Mentat: Bridging Sociology and Simulation through Data-Driven Agent Modeling
A Data-Driven Simulation of Social Values Evolution (Extended Abstract)
This paper introduces Mentat, a data-driven agent-based model (ABM) designed to simulate the evolution of moral values in Spanish society over 20 years. By integrating European Values Survey (EVS) data and fuzzy logic, it achieves a high-fidelity simulation of demographic shifts and social network emergence.
TL;DR
Mentat is an agent-based simulation that moves beyond simplistic toy models to tackle the complexity of real-world sociological evolution. By feeding 20 years of European Values Survey (EVS) data into a multi-agent framework, the researchers demonstrated how demographic "metabolism"—birth, death, and aging—serves as the engine for changing moral values in Spain, even without accounting for peer-to-peer persuasion.
The "KISS" vs. "KIDS" Dilemma in Social Simulation
For decades, the Agent-Based Modeling (ABM) community has lived by the KISS (Keep It Simple, Stupid) principle. While elegant, these models often fail to capture the nuanced realities of human society. The authors of this paper argue for a transition toward KIDS (Keep It Descriptive, Stupid), or what they call "Deepening KISS."
The core challenge lies in the dual nature of social change:
- Inter-generational change: New generations with different values replace older ones.
- Intra-generational change: Individuals change their minds through social interaction (horizontal influence).
Mentat focuses on the former, attempting to see just how much of a society's value shift can be explained by simple demographic replacement.
Methodology: The Architecture of Mentat
Mentat handles roughly 3,000 heterogeneous agents in a 100x100 grid. Unlike basic models where "similarity" is binary, Mentat uses Fuzzy Logic to determine the strength of friendships and the likelihood of "mating."
1. Empirical Grounding
Each agent is initialized with a profile derived directly from EVS-1980 data, including:
- Demographics: Age, gender, education, and economic level.
- Moral Values: Ideology, religiosity, and tolerance levels (e.g., views on abortion or divorce).
- Relationships: Parents, children, and spouses.
2. The Friendship Growth Function
Social links evolve dynamically through a logistic function where the growth rate is modified by a fuzzy similarity operator. If two agents share similar ideological and social traits, their friendship "strengthens" faster, leading to the emergence of a robust, real-world-like social network.
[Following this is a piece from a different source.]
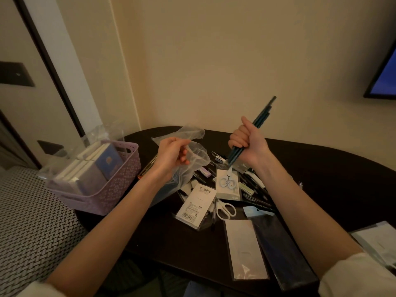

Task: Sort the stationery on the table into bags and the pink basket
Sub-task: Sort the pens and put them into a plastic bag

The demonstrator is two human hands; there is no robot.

Figure 1: Visual representation of the agent environment and interaction grid.
Experiments and Observations: The Power of Demographics
The simulation ran for 1,000 steps (equivalent to 20 years). To validate the model, the final state was compared against the actual EVS-2000 survey results.
Key Findings:
- Structural Similarity: Even though the simulation is non-deterministic, the trends (e.g., the decline of traditional religiosity) remained consistent across executions.
- The "Hub" Effect: A robust social network emerged naturally. Agents with values close to the "local average" became "hubs" with many friends, increasing their chances of forming families and further populating specific grid sectors.
- Demographic Accuracy: The model showed a high correlation with real-world data regarding religious typology and ideological shifts, confirming that many "social changes" are actually the result of older generations being replaced by younger ones with different inherent traits.
Figure 2: Sample output and data tracking from the Mentat system.
Critical Insight: Why Does This Matter?
The most striking takeaway is that Mentat achieved high accuracy without modeling people changing their minds (horizontal influence). This suggests that in the context of Spanish society between 1980 and 2000, demography was destiny.
Limitations & Future Work
While successful, the authors acknowledge that certain errors in "political ideology" and "birth rates" suggest that horizontal influence (media, peer pressure) and evolving government policies do play a role. The next frontier for Mentat is to integrate these "horizontal" communication layers into the existing demographic engine.
Conclusion
Mentat represents a significant step toward "High-Definition" social simulation. By moving away from abstract entities and toward data-driven, empirically-mapped agents, researchers can finally begin to untangle the complex web of factors that drive the moral evolution of our civilizations.